This is one of those first halves where you just have to brave the storm. Keep it as close as possible, and hope they don't shoot this well the whole game.

Ah Big Jack! :upset: You pull a rebound, and instead of passing it out, you try putting it on the ground in traffic? Should I get mad? I should, but I can't.. :laugh: 

Corliss tries to beat Carter off the dribble, and misses, he should try more posting up against smaller sized guys.


----------



## Petey (Aug 23, 2002)

Carter takes a seat, Mercer is on the court, and Kidd is still playing?

42-32, Nets.

Williamson with another basket. The 76ers are up 24-6 with points in the paint. That scares me as it means Korver is about to go off.

Collins with points, but it's another jump shot.

-Petey


----------



## Petey (Aug 23, 2002)

> Originally posted by <b>PhillyPhanatic</b>!
> This is one of those first halves where you just have to brave the storm. Keep it as close as possible, and hope they don't shoot this well the whole game.
> 
> Ah Big Jack! :upset: You pull a rebound, and instead of passing it out, you try putting it on the ground in traffic? Should I get mad? I should, but I can't.. :laugh:
> ...


Point wise Williamson and Jackson have been productive.

-Petey


----------



## Petey (Aug 23, 2002)

I'm glad Mercer is back, someone has to miss shots.

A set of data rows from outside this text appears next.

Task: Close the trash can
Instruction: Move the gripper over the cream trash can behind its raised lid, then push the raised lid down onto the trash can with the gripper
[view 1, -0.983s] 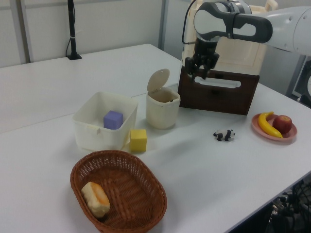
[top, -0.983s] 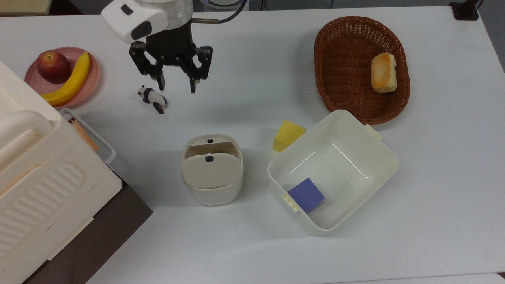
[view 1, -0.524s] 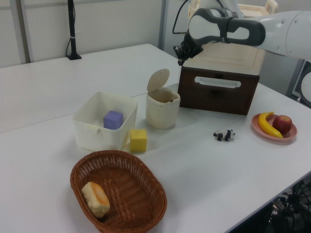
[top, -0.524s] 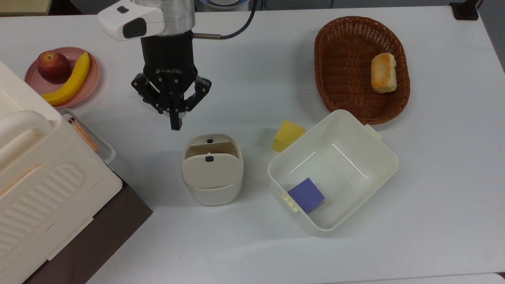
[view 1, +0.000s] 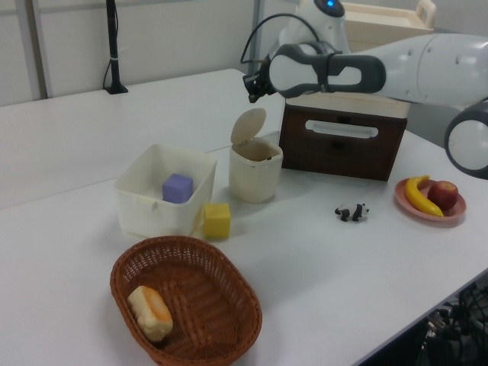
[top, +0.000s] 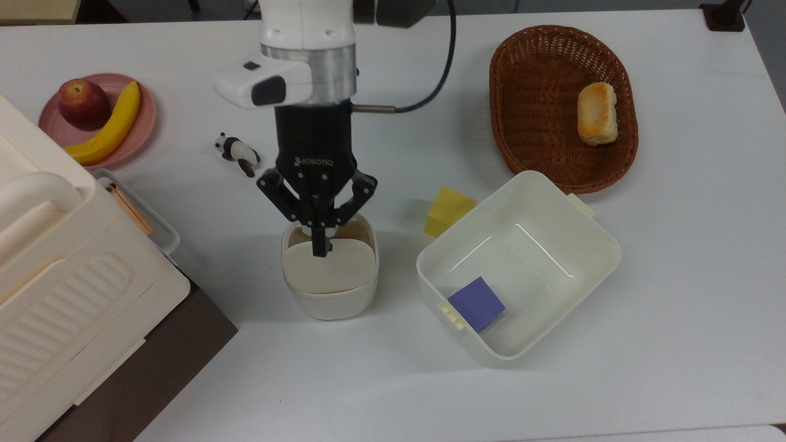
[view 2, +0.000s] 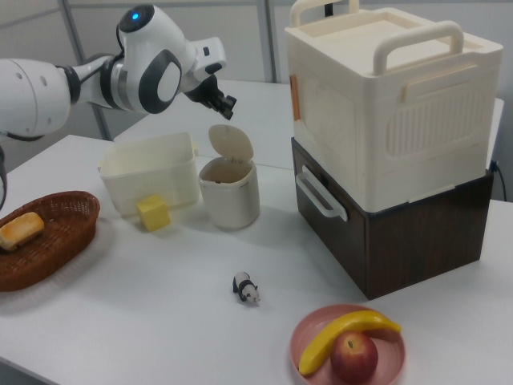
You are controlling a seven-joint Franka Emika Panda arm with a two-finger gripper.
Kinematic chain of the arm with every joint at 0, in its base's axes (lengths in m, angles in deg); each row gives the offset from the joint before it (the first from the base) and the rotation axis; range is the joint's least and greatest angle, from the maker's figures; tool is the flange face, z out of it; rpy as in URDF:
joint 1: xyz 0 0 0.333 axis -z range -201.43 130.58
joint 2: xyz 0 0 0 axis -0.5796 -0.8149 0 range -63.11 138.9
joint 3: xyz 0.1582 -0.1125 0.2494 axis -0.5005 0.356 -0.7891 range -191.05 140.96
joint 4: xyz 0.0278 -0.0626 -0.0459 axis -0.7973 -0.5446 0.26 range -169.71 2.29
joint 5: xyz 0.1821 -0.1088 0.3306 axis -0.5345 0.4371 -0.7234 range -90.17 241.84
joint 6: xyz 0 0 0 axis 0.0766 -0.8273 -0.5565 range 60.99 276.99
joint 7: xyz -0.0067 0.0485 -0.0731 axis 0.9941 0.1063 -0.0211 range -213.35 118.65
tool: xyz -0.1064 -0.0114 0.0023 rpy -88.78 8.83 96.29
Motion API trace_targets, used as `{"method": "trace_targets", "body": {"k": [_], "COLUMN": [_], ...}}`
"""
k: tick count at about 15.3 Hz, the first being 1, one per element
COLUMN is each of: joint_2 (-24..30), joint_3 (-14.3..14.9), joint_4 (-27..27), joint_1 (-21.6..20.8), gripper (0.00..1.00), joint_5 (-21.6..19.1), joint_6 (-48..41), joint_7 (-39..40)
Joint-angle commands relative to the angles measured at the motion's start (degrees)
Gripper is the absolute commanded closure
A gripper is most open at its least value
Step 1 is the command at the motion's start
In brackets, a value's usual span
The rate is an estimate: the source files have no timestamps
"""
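Cream trash can point(top: 330, 288) stands mid-tabletop point(top: 393, 393) beside the lidless tub point(top: 589, 227), beige lid point(view 1: 248, 126) upright on its hinge. Tool point(top: 320, 248), fingers clenched together and holding nothing, hovers above the lid, likely placed to push it down.
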Motion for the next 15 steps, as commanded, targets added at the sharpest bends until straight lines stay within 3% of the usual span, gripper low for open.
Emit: {"method": "trace_targets", "body": {"k": [1,4,10,15], "joint_2": [-4.51,-3.91,-0.56,-2.58], "joint_3": [0.63,0.63,0.36,0.45], "joint_4": [5.09,4.57,2.37,-0.7], "joint_1": [-0.98,-0.81,-0.28,-0.72], "gripper": [1.0,1.0,1.0,1.0], "joint_5": [3.75,4.82,3.5,2.79], "joint_6": [1.04,0.08,-16.87,-17.68], "joint_7": [-4.71,-4.1,4.6,5.04]}}
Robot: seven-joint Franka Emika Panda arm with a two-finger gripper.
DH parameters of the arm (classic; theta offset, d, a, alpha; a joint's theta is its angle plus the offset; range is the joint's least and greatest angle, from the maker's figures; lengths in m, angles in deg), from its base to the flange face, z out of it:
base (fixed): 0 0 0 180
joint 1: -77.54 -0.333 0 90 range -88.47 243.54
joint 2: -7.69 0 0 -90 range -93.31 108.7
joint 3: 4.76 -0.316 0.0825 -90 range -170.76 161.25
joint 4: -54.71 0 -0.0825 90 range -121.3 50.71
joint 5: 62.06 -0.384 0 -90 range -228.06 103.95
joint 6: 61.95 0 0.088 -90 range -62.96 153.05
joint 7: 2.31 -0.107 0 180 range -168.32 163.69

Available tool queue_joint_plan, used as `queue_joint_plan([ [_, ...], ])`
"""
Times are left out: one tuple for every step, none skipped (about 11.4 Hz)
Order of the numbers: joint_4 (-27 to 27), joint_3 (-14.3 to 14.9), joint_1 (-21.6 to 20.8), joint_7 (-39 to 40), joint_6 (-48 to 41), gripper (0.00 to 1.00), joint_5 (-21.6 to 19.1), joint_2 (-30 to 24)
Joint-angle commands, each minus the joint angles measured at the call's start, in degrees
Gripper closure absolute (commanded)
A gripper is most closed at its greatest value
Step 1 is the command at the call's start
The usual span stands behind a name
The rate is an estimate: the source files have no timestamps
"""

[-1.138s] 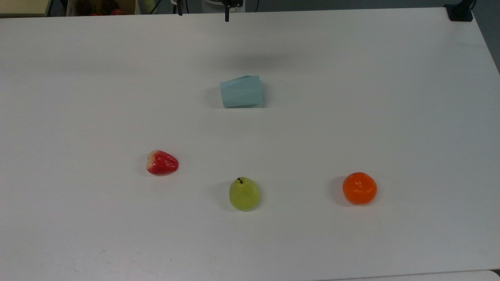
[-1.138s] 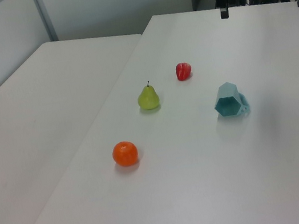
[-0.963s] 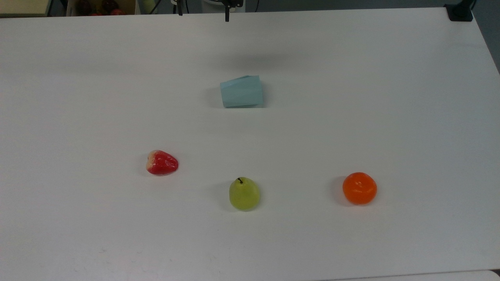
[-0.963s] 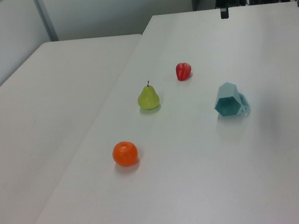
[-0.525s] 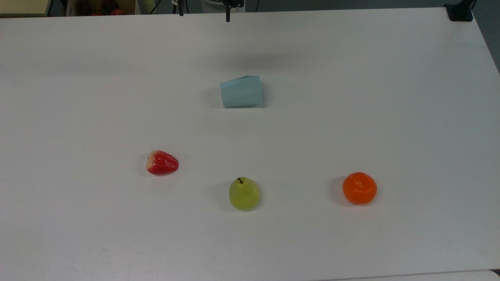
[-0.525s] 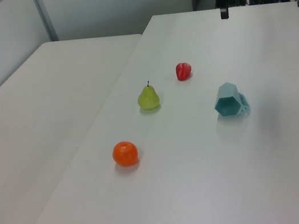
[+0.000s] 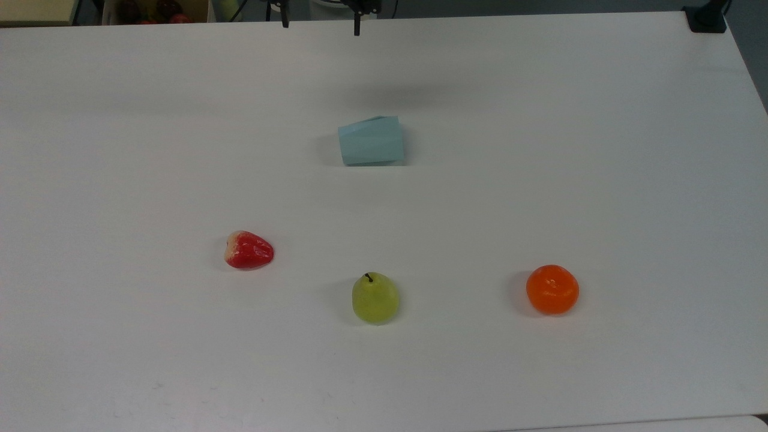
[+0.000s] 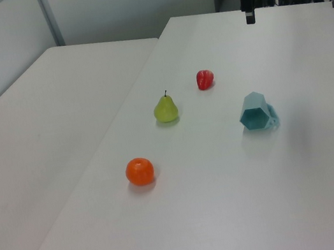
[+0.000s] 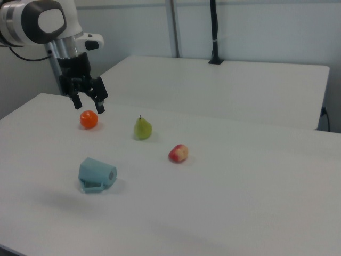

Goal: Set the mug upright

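The mug (image 7: 372,140) is a pale blue faceted cup lying on its side in the middle of the white table (image 7: 540,120). The left view shows the mug (image 8: 255,112) with a hexagonal end facing the camera. The right view shows the mug (image 9: 97,174) tipped over with a handle low at its side. My gripper (image 9: 88,106) hangs open well above the table, up and behind the mug, holding nothing. In the top view the gripper (image 7: 321,26) is at the table's far edge, its two dark fingertips wide apart.
Three toy fruits lie nearer the front of the top view: a red strawberry (image 7: 248,250), a green pear (image 7: 375,298) and an orange (image 7: 552,290). A second white table (image 8: 43,121) adjoins on the left view's left. A black post base (image 7: 707,18) stands at the far right corner.
The gripper has shifted slightly toward the top view's right and a little lower in that view. The mug and the fruits have not moved.
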Motion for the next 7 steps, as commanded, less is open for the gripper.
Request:
queue_joint_plan([
  [-0.5,-4.8,-2.0,0.1,0.6,0.0,1.0,-0.4],
  [-0.6,-7.0,-2.1,-1.3,0.6,0.0,1.5,-0.4],
  [-0.6,-9.2,-2.2,-3.2,0.6,0.0,1.7,-0.4],
  [-1.0,-11.5,-2.3,-4.7,0.6,0.0,2.5,-0.4],
  [-1.2,-13.1,-3.2,-6.8,0.6,0.0,3.9,-0.1],
  [-1.8,-13.2,-5.1,-8.7,0.3,0.0,6.1,0.6],
  [-2.1,-13.2,-7.4,-10.3,0.0,0.0,9.3,1.8],
])
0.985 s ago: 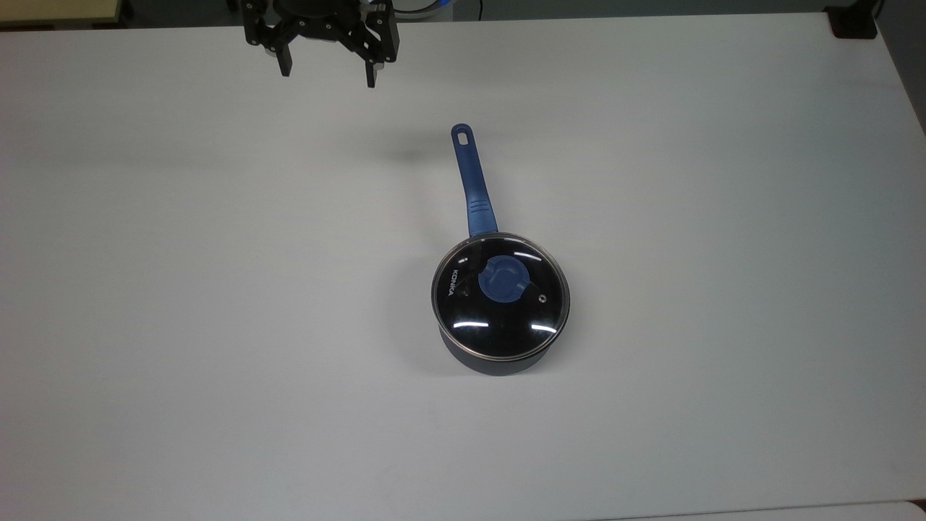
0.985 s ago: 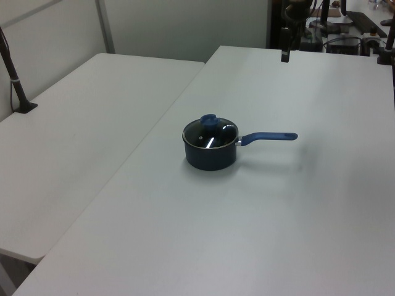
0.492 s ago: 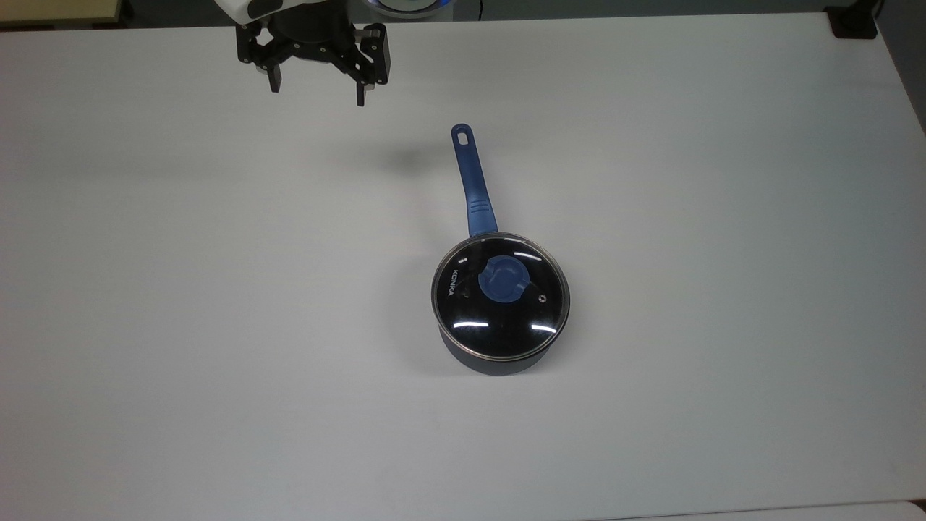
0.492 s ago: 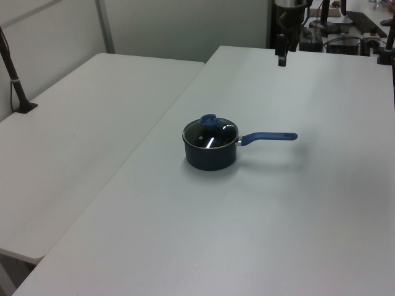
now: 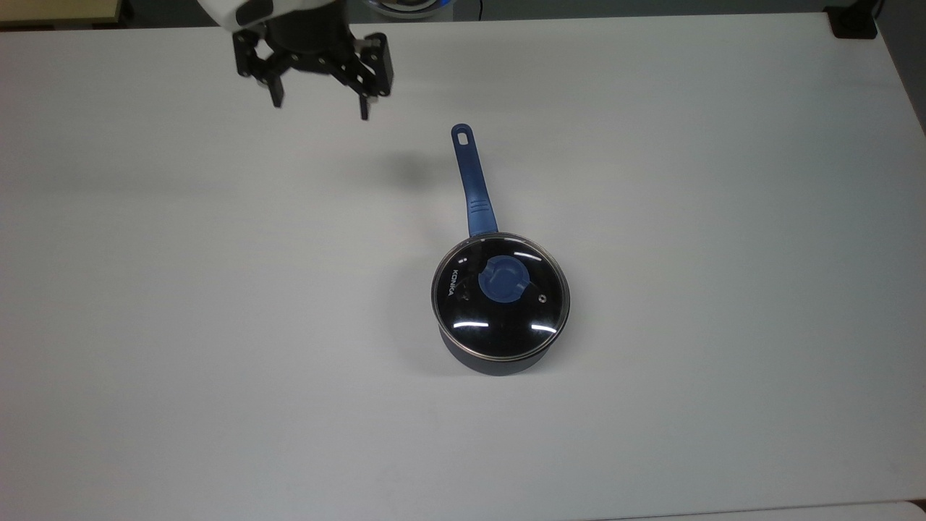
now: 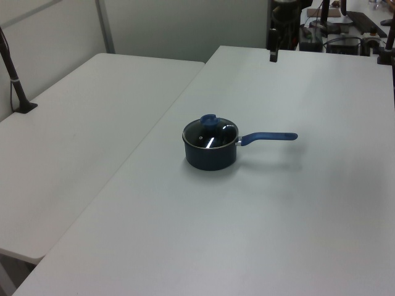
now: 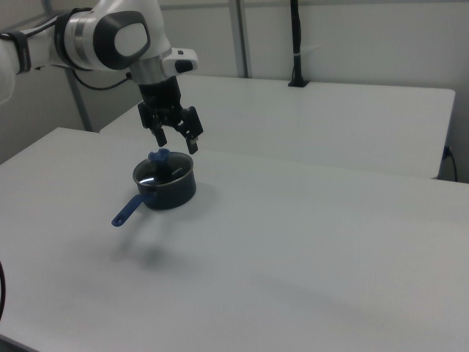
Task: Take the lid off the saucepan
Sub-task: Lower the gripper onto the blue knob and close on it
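Hovering well away from the saucepan, gripper jaws were wide; next it needed the lid knob.

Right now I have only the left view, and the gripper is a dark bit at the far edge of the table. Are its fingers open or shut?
Observer: Open. In the top view the gripper has its two fingers spread wide, with nothing between them.
Operator: Is it over the lid?
Observer: No. In the top view it sits off toward the top view's upper left of the lid, beyond the end of the blue handle.
Operator: Does the lid sit square on the pot?
Observer: It looks so. The top view shows its metal rim ringing the saucepan evenly, with the knob at the centre.
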Available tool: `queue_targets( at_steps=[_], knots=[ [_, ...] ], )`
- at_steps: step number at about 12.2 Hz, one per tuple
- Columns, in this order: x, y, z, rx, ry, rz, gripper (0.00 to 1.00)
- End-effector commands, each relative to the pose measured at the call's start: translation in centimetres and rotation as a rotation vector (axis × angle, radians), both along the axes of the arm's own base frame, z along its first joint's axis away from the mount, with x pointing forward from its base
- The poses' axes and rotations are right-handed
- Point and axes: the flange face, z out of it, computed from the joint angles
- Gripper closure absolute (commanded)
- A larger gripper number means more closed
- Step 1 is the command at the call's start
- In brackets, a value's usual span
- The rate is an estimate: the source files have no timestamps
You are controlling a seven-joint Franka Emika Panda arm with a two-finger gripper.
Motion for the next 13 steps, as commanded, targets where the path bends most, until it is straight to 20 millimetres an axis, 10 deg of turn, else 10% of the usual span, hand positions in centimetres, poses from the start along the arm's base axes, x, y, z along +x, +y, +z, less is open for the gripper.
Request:
queue_targets(
  at_steps=[1,8,13],
  knots=[
    [2.8,3.3,-0.5,0.063,-0.074,-0.03,0.0],
    [9.9,18.3,-10.3,0.096,-0.114,-0.233,0.0],
    [11.9,19.0,-13.2,0.058,-0.158,-0.326,0.0]
  ],
)
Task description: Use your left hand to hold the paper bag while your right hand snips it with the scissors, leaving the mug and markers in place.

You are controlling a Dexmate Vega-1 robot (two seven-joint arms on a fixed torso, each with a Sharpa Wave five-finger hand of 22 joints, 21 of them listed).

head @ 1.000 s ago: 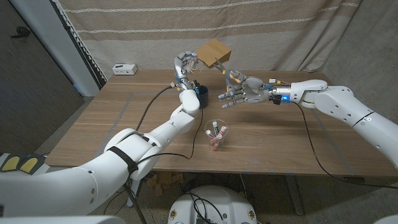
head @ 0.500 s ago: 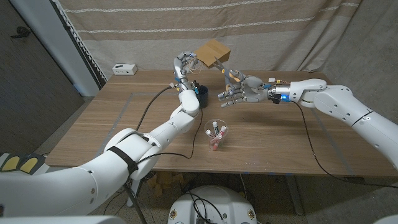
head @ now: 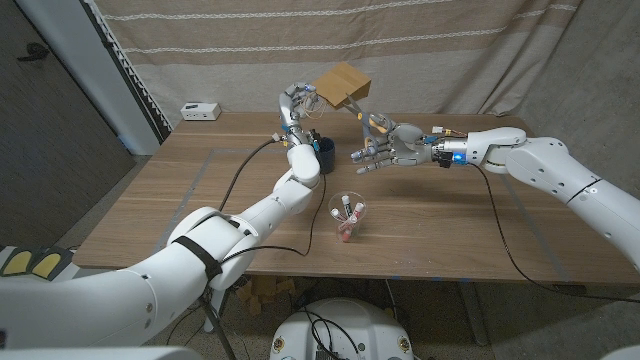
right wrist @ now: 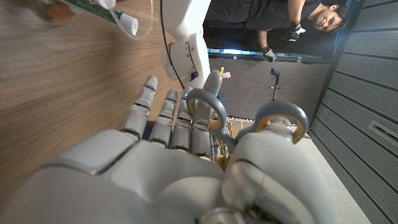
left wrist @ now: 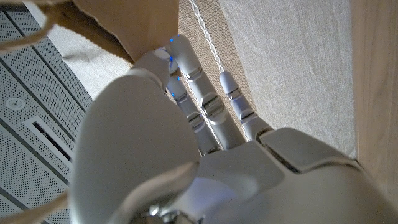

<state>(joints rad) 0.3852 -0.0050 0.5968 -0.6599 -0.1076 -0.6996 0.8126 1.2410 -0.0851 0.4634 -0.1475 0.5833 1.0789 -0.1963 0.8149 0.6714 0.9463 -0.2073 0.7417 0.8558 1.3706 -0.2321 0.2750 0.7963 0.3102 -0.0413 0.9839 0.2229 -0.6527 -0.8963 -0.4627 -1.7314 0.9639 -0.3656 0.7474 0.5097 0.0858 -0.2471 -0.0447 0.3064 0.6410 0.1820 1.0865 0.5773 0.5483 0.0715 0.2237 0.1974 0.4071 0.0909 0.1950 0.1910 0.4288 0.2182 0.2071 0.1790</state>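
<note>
Two hands up, bag raised for the cut

I have the left hand (head: 296, 103) lifted above the far side of the worktop (head: 200, 200), pinching the paper bag (head: 342, 84) by its lower edge so the bag hangs in the air, free of the wood and open to a blade. In the left wrist view the fingertips (left wrist: 163, 57) press against the brown paper (left wrist: 134, 22). My right hand (head: 388, 147) floats just beside the bag, a little lower, with the scissors (right wrist: 239, 121) threaded on it: the thumb sits in one grey loop, a finger in the other, the remaining fingers spread. I cannot see the blades, so I cannot tell whether they are parted.

Directly beneath the left hand stands the dark mug (head: 322, 153). The cup of markers (head: 347, 213) sits nearer me, well apart from both hands. My worry is the mug: any dip of the left arm would knock it.
</note>
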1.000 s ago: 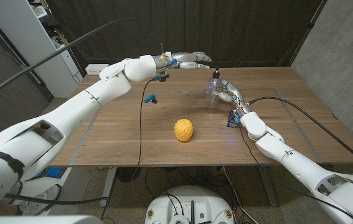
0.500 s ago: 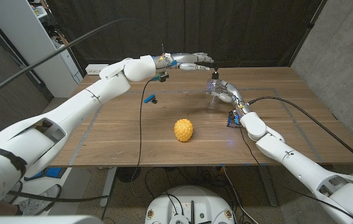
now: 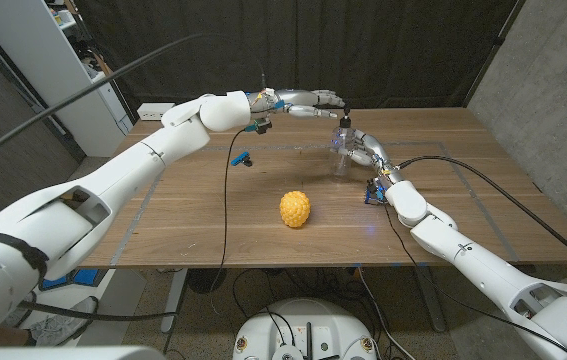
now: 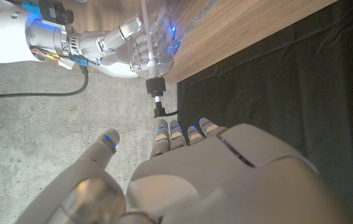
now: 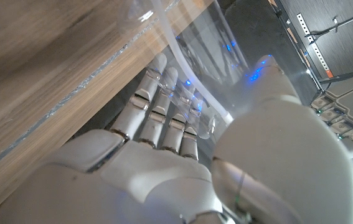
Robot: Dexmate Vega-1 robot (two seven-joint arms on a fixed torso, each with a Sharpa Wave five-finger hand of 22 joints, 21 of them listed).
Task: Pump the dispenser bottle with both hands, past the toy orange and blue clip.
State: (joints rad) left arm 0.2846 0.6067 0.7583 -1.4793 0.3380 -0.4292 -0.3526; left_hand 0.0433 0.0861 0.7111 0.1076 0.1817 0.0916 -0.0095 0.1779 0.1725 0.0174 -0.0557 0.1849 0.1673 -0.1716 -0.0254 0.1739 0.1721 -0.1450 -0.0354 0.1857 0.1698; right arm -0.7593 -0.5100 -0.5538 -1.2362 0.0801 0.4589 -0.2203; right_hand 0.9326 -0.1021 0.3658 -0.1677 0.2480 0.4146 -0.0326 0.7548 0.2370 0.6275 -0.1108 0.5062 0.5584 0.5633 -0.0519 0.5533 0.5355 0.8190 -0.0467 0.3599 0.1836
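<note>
A clear dispenser bottle [image 3: 340, 155] with a black pump head [image 3: 344, 121] stands upright at the table's far middle. My right hand [image 3: 361, 148] grips its body from the right; its fingers wrap the clear plastic [image 5: 207, 56] in the right wrist view. My left hand [image 3: 308, 100] reaches in from the left with its fingers stretched out, the tips just above the pump head [image 4: 159, 107]; I cannot tell if they touch it. The yellow-orange toy orange [image 3: 295, 209] lies nearer me at mid-table. The blue clip [image 3: 244, 157] lies left of the bottle.
A black cable [image 3: 227, 205] hangs from my left forearm down across the table beside the clip. A power strip [image 3: 153, 110] sits at the far left edge. A white shelf [image 3: 68, 60] stands left of the table and a concrete wall [image 3: 553, 90] on the right.
My left hand has moved a little to the right and lower, bringing its fingertips over the pump head. The right hand and the bottle have stayed in place.
</note>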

44-38, Jackson has 10 points in 6 minutes.

I don't know why he plays well against us. But he always has.

-Petey


----------



## Petey (Aug 23, 2002)

Carter in, Kidd out, Carter with a 3, turn over on Iggy.

Carter with a nice pass to Best when he was triple teamed against the baseline. Nice play. Playing really well.

Wow, Collins with his 3rd foul. Shocked? I'm not.

-Petey


----------



## Petey (Aug 23, 2002)

Carter missed a shot, but the 6ers keep turning it over. It's still a close game, which hurts. They have 9 with time left in the first half.

43-49, Nets. Carter goes to the basket, and wraps his body around a few 76ers to put it up, hits. 24 points in 20 minutes.

-Petey


----------



## Petey (Aug 23, 2002)

Smith, Campbell, Carter, Mercer and Best on the floor all at once. Is Frank using all 12 men? I'd like some playing time.

Carter just hits a 3. Amazing. 27 first half points. 47-54 Nets after a few plays.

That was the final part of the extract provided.